臺上,紅牡丹己經帶著幾個人在跳了。
依萍把三個學生推到舞池邊上,壓低聲音說了句:“跟著跳,走兩步轉個圈就行。別抬頭,別讓人看見臉。”然後她走到麥克風前,拿起話筒,轉身對樂隊點了點頭。
音樂響起來。
紅牡丹在臺上扭著腰,扇子搖得風情萬種,眼睛一首盯著臺下那幾個日本兵。
依萍開口唱了,聲音又亮又穩,整個大上海都是她的聲音。
三個學生混在跳舞的姑娘中間,低著頭,跟著節奏走兩步、轉個圈,動作僵硬得像木偶,但好歹沒摔。

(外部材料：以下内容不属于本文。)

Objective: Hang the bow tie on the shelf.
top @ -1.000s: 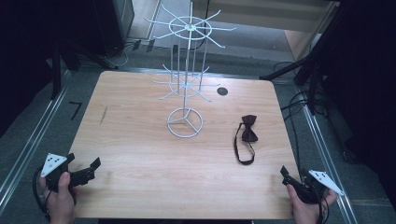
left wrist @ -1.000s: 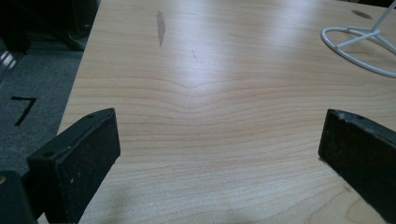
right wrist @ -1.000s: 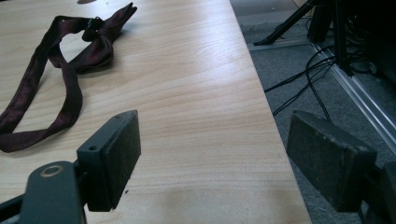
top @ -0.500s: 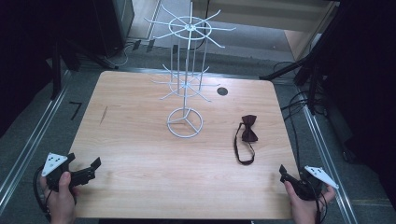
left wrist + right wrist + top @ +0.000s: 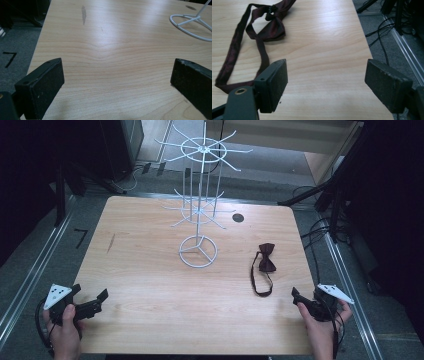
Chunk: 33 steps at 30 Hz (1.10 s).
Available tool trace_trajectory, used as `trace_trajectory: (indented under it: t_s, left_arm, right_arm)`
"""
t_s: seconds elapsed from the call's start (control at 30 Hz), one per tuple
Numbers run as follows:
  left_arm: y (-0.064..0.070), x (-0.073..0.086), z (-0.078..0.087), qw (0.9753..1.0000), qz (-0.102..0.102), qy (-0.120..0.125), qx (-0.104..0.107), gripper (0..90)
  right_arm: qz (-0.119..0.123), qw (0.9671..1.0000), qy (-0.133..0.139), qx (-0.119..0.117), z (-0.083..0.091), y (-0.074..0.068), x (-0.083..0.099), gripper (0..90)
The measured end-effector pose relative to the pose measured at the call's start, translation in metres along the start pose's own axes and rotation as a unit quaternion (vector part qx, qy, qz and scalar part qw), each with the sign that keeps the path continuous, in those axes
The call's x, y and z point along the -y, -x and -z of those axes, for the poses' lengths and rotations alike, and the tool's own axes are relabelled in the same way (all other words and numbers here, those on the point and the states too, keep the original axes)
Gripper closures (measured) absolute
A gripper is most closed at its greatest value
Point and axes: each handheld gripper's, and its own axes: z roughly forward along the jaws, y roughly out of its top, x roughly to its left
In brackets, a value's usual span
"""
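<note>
A dark maroon bow tie (image 5: 266, 261) with its strap looped toward me lies on the right part of the wooden table (image 5: 150, 270). A white wire display stand (image 5: 199, 207) rises from a ring base at the table's middle. My right gripper (image 5: 300, 298) rests near the front right corner, open and empty, a short way right of the strap's loop. The right gripper view has the bow tie (image 5: 268, 28) ahead and left of the spread jaws. My left gripper (image 5: 97, 301) sits at the front left corner, open and empty; the stand's base (image 5: 192, 25) lies far ahead on its right.
A small dark round hole (image 5: 238, 217) marks the table behind the stand. A grey smudge (image 5: 83, 13) stains the wood at the left. Cables (image 5: 320, 227) and metal rails (image 5: 30, 275) run on the floor on both sides.
My right gripper has shifted slightly left and forward, toward the bow tie's strap. The left gripper has stayed in place.
</note>
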Motion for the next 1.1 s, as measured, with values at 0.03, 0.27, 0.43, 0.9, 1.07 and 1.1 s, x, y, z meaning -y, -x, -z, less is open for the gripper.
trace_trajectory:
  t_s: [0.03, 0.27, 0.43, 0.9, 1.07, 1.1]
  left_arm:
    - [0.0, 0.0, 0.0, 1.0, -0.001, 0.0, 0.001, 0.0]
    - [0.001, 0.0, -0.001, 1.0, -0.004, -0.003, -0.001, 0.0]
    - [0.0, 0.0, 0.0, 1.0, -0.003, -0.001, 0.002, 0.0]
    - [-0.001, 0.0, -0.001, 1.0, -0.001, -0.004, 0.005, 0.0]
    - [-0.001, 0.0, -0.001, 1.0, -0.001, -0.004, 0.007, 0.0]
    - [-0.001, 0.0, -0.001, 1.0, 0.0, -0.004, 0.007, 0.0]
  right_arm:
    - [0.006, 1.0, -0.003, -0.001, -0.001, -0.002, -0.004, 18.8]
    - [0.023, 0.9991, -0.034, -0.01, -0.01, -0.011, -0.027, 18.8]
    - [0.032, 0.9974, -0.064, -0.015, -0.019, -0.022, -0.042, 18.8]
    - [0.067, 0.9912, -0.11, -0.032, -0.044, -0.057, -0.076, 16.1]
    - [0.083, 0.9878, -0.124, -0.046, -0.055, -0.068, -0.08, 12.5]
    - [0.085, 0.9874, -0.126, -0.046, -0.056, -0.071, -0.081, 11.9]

幾個日本兵站在舞池邊上,眼睛盯著臺上,有人手裡還端著酒杯。
跳了一會兒,一個日本兵皺了皺眉,轉頭對翻譯官說了幾句日語。
翻譯官賠著笑臉,朝臺上看了一眼,然後轉過身,用那種尖嗓子說:“太君說了,你們這舞——怎麼翻來覆去就這幾個動作?走兩步轉個圈,走兩步轉個圈,這是跳舞還是走路啊?”
紅牡丹扇子一收,臉上還掛著笑,但眼睛己經冷下來了。
翻譯官繼續說:“太君說了,你們大上海也不怎麼樣嘛。就這水平,跟鴨子打擺似的,還上海灘第一舞廳?呵呵……”

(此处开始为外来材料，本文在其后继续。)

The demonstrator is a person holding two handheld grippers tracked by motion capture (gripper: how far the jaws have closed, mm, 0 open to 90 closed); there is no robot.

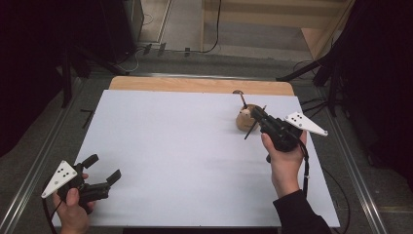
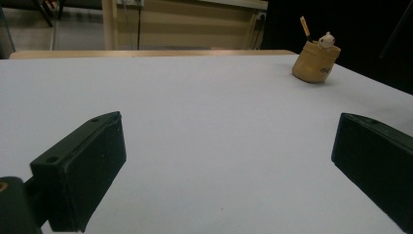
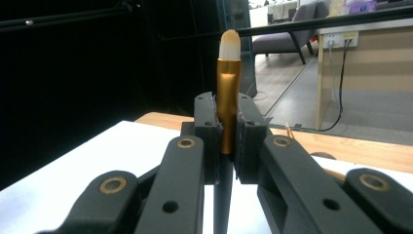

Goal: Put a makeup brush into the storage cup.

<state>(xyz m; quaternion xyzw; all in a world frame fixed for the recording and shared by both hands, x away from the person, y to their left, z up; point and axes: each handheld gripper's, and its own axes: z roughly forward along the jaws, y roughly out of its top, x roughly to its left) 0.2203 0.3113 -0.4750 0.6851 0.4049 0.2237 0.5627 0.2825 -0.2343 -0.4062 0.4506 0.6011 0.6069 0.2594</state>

紅牡丹走上前道,她的聲音不大,帶著一種不鹹不淡的調子:“長官,我們這兒的姑娘,都是苦命人家的。從小沒專門學過,能上臺就不容易了。”
她頓了頓,看了一眼臺下那幾個日本兵,嘴角微微彎了一下:“您要圖個樂子,我們陪您樂呵樂呵。要專業——您去法國紅磨坊啊。那是專門學的。”

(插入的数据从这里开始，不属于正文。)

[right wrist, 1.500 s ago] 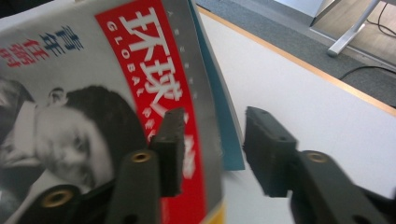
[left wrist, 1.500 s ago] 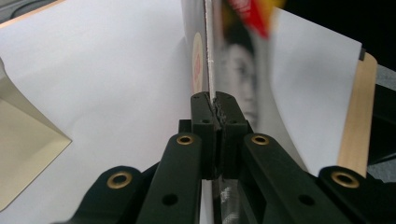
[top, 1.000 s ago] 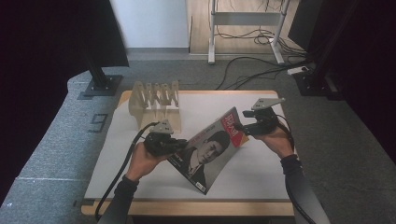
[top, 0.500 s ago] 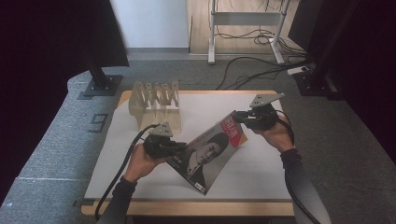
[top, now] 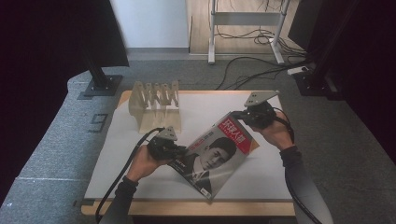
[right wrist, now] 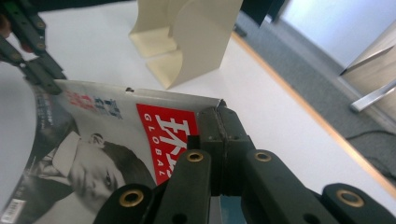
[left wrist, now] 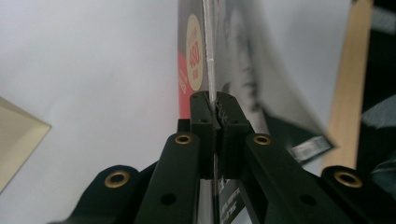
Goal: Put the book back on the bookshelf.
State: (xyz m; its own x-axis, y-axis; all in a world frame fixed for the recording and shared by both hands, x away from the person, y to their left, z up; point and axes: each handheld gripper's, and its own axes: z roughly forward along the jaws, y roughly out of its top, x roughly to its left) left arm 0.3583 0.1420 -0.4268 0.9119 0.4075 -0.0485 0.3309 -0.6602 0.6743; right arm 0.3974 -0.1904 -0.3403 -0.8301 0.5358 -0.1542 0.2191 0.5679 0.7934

翻譯官把這話翻過去,那個日本兵愣了一下,然後“嗤”地笑了一聲,也不知道是覺得好笑還是覺得她嘴硬。
紅牡丹趁勢扭了一下腰,扇子一甩,笑盈盈地說:“太君,我們就是圖個樂子。您看我們跳得不好,那您教教我們?來來來,上來一起跳!”
她說著就往臺下伸手,那個日本兵趕緊後退了一步,旁邊的幾個日本兵笑出了聲。
紅牡丹見目的達成,便往後退了些距離。
翻譯官趕緊打圓場:“太君說了,繼續跳繼續跳,別停。”
紅牡丹翻了個白眼,扇子一揮,對樂隊說:“奏樂!接著跳!”
日本人沒走。
他們不光沒走,還在臺下坐了下來,又要了酒,一邊喝一邊看。
紅牡丹一邊跳一邊小聲罵:“這群狗東西還不走?老孃腳底板都要磨穿了,那個瀉藥什麼時候才能起作用?”
依萍在臺上唱歌,心裡也在罵,但臉上還得掛著笑。
王雪琴今天去接夢萍回家晚了些,結果一進後臺,就撞上了這場面——日本兵的皮靴、刺刀、翻譯官的尖嗓子、滿地的演出服、躲在角落裡的年輕人、依萍站在臺上唱歌、那三個穿著裙子的學生跳得像木偶一樣。
王雪琴的腿一下子就軟了。
她趕緊躲在門簾後面,手指攥著簾子攥得指節泛白,眼睛死死盯著臺上——穿亮片裙子的男學生,一看就是個男的。